The drawback of the current formulation is a low DL and the need of administering large doses of sHDL because of it. In the current design of HCPT-sHDL nanoparticles, we rely on physical binding of HCPT to the HDL lipid membrane for incorporation. A similar interaction of sHDL is observed with free cholesterol, as it is well known that infusion of sHDL causes rapid mobilization of free (unesterified) cholesterol.4 In the body, sHDL cholesterol undergoes esterification by lecithin–cholesterol acyltransferase. Cholesterol esters are significantly more hydrophobic and are able to partition into the HDL core, which causes a transformation of the initially discoidal HDL into its spherical form.3 One potential way to significantly increase DL into sHDL particles is to modify CPT with ester moieties to form spherical sHDL particles containing drug inside particle core rather than phospholipid membrane. Similar strategy was attempted by de Vrueh et al for incorporation of Hepatitis B replication inhibitor in the core of sHDL particles38 and Nikanjam et al for incorporation of paclitaxel oleate ester in LDL nanoparticles.39 However, this approach is outside of the scope for the current article, and may be investigated in the future.

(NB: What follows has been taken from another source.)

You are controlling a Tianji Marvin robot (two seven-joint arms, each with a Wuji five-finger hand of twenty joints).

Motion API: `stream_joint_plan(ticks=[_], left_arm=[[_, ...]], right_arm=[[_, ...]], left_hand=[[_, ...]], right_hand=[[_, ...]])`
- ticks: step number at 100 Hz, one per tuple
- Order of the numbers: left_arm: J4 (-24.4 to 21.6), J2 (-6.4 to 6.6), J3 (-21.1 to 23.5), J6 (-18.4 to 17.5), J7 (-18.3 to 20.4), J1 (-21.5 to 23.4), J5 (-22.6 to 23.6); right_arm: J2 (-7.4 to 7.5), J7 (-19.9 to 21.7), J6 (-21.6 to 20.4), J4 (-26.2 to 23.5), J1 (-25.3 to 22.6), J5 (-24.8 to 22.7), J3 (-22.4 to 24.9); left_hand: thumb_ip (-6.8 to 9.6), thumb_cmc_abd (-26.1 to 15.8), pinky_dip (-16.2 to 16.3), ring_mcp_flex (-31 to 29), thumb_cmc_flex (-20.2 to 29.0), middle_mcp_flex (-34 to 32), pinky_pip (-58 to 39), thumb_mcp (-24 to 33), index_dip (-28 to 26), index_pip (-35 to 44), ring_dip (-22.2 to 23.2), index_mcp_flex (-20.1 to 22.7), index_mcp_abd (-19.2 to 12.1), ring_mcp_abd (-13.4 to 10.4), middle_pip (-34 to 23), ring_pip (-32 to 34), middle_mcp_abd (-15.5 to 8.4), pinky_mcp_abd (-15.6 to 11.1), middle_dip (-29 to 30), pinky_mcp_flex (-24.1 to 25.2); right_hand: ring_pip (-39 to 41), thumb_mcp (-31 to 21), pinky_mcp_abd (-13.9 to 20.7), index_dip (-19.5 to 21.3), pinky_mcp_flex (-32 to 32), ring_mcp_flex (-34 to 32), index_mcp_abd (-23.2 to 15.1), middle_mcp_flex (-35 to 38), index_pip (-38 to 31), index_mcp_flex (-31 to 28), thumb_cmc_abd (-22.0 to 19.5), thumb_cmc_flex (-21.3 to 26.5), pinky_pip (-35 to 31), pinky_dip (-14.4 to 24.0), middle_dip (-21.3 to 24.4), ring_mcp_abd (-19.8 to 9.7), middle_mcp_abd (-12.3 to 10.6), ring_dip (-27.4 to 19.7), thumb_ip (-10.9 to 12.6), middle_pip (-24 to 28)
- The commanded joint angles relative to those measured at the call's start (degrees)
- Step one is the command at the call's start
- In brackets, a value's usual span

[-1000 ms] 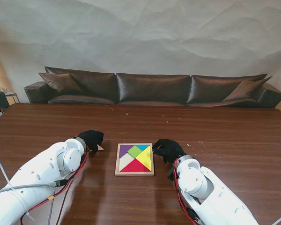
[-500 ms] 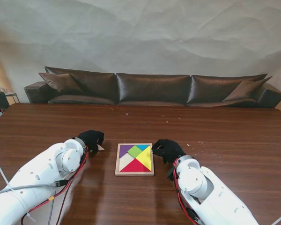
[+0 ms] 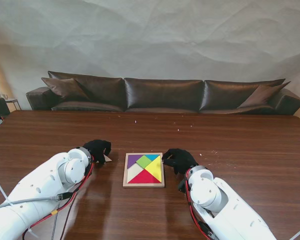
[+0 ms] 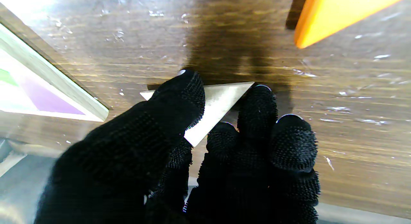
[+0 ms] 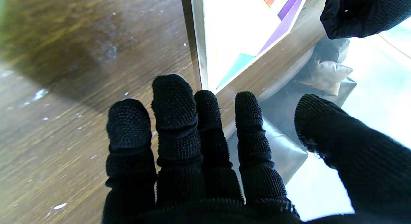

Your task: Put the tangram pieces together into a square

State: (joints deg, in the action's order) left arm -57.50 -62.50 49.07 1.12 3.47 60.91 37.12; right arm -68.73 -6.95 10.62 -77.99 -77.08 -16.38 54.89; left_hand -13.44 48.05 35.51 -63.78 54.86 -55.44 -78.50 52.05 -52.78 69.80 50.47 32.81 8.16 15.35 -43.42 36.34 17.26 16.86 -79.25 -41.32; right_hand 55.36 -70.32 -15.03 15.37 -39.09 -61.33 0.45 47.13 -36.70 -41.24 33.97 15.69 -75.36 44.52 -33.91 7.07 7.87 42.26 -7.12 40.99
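the left hand point(image 3: 97, 149) has its fingers point(image 4: 257, 105) curled down onto a pale triangle point(image 4: 218, 105) that lies flat on the worktop point(image 3: 240, 145); the thumb presses on one end of it and the other fingertips crowd its opposite corner, so the piece is pinned between them. in the stand view only a small tip of that triangle point(image 3: 107, 158) shows beside the hand, just left of the tray point(image 3: 144, 185) and apart from it. an orange piece point(image 4: 334, 15) shows at the edge of the left wrist view, on the worktop farther out from the fingers.

the right hand point(image 3: 178, 160) holds nothing; its fingers point(image 5: 173, 102) lie stretched side by side with the thumb spread away, and the fingertips rest at the right edge of the tray, by its far corner.

the tray, a wooden frame, sits between the two hands in the middle of the worktop. inside it are a purple piece point(image 3: 133, 159), a green piece point(image 3: 143, 161), a teal piece point(image 3: 152, 157), a yellow piece point(image 3: 154, 168), a red piece point(image 3: 144, 177) and a white piece point(image 3: 133, 172), fitted edge to edge as a square.

a dark sofa point(image 3: 165, 95) stands beyond the far end of the worktop.
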Motion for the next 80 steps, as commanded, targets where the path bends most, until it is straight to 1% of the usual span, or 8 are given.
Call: stream_joint_plan(ticks=[1, 36, 56, 67, 80], left_arm=[[-0.06, -0.11, 0.13, -0.21, 1.59, 1.35, 0.08], [-3.30, 0.34, 3.78, -1.31, 1.78, 3.21, 1.41], [-3.77, 0.47, 3.89, -1.12, 2.56, 3.36, 1.44], [-3.57, 0.47, 3.23, -0.41, 2.79, 3.20, 1.37], [-4.07, 0.64, 2.62, 0.77, 4.48, 3.07, 1.01]], right_arm=[[-0.17, 0.89, -0.25, -0.01, -0.09, 0.00, -0.19], [-0.17, 0.97, -0.36, 0.11, 0.00, 0.02, -0.31], [-0.18, 1.03, -0.31, 0.11, -0.02, 0.18, -0.29], [-0.18, 1.00, -0.22, 0.10, -0.05, 0.19, -0.22], [-0.18, 1.02, -0.20, 0.13, -0.04, 0.21, -0.22]], left_hand=[[3.26, -2.54, 1.08, -1.55, 6.62, 1.02, -4.16, 3.58, -0.14, 9.68, -1.57, 8.12, 2.50, -3.06, 1.29, -1.30, -6.47, -5.54, 1.69, -2.40], [3.31, -2.42, 1.67, -1.58, 6.85, 0.96, -5.40, 3.67, 0.10, 9.81, -1.39, 8.55, 2.60, -2.62, 1.26, -0.94, -6.25, -6.07, 1.60, -3.09], [3.30, -2.95, 1.89, -1.33, 6.63, 1.30, -5.77, 3.47, 0.24, 9.65, -1.27, 8.12, 2.64, -2.77, 1.33, -0.89, -6.19, -6.29, 1.43, -3.00], [3.26, -3.35, 1.97, -0.92, 6.48, 1.56, -5.71, 3.18, 0.38, 9.60, -1.27, 7.88, 2.64, -3.02, 1.58, -1.09, -6.04, -5.50, 1.43, -2.37], [3.37, -4.06, 1.42, -0.16, 6.47, 2.08, -3.76, 2.36, 1.45, 8.74, -1.52, 7.05, 2.49, -3.32, 2.38, -2.33, -6.19, -3.43, 1.33, -0.55]], right_hand=[[1.00, 1.24, -0.44, -0.23, 7.72, 0.97, 0.07, -1.97, -0.53, 0.49, -1.87, -0.39, -1.57, 1.57, 1.00, 0.25, 1.38, -0.15, 1.48, 0.65], [0.98, 1.23, -0.38, -0.25, 7.58, 0.91, 0.12, -2.00, -0.54, 0.58, -1.91, -0.39, -1.60, 1.54, 1.00, 0.19, 1.40, -0.18, 1.50, 0.68], [1.00, 1.23, -0.39, -0.25, 7.55, 0.85, 0.11, -2.11, -0.61, 0.53, -1.88, -0.45, -1.60, 1.49, 0.98, 0.14, 1.50, -0.19, 1.50, 0.76], [0.99, 1.25, -0.39, -0.25, 7.55, 0.89, 0.14, -2.08, -0.63, 0.52, -1.91, -0.44, -1.60, 1.47, 0.99, 0.11, 1.43, -0.20, 1.50, 0.78], [0.99, 1.26, -0.37, -0.27, 7.56, 0.90, 0.12, -2.10, -0.63, 0.55, -1.91, -0.41, -1.62, 1.46, 0.99, 0.04, 1.54, -0.20, 1.50, 0.78]])
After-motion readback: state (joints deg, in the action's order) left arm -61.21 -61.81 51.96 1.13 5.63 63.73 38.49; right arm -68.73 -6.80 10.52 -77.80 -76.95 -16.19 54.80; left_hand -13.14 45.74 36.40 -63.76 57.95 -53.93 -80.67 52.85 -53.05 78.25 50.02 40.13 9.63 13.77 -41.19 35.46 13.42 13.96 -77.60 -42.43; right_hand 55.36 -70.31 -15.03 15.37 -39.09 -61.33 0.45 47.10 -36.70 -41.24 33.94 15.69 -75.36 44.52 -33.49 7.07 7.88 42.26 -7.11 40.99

In this study, the composition of sHDL was optimized to promote formation of pharmaceutical quality nanoparticles by selection of an appropriate ApoA-I mimic-to-phospholipid ratio. The optimal formulation was screened of 5A peptide and SM (1:1.5, w/w ratio, 0.7% HCPT loading), with the highest EE of 71%. In vitro cytotoxicity study indicated that the colon carcinoma cell lines HT29 were more sensitive to the HCPT-sHDL nanoparticles than to free HCPT (P<0.05). Stability of sHDL-incorporated HCPT was improved in vitro by retention of the active and hydrophobic lactone in the lipid bilayer. The affinity of HCPT to sHDL membrane allowed for extended drug circulation characteristic of sHDL carriers, slower desorption rate to the blood compartment, which all resulted in higher drug exposure in vivo. Further work is ongoing to increase DL and to assess therapeutic effect of HCPT-sHDL on tumor-bearing mice. The use of peptide-based sHDL with an optimized composition in order to obtain pharmaceutical grade nanoparticles is a valuable approach to overcome current barriers for clinical translation of this drug delivery platform.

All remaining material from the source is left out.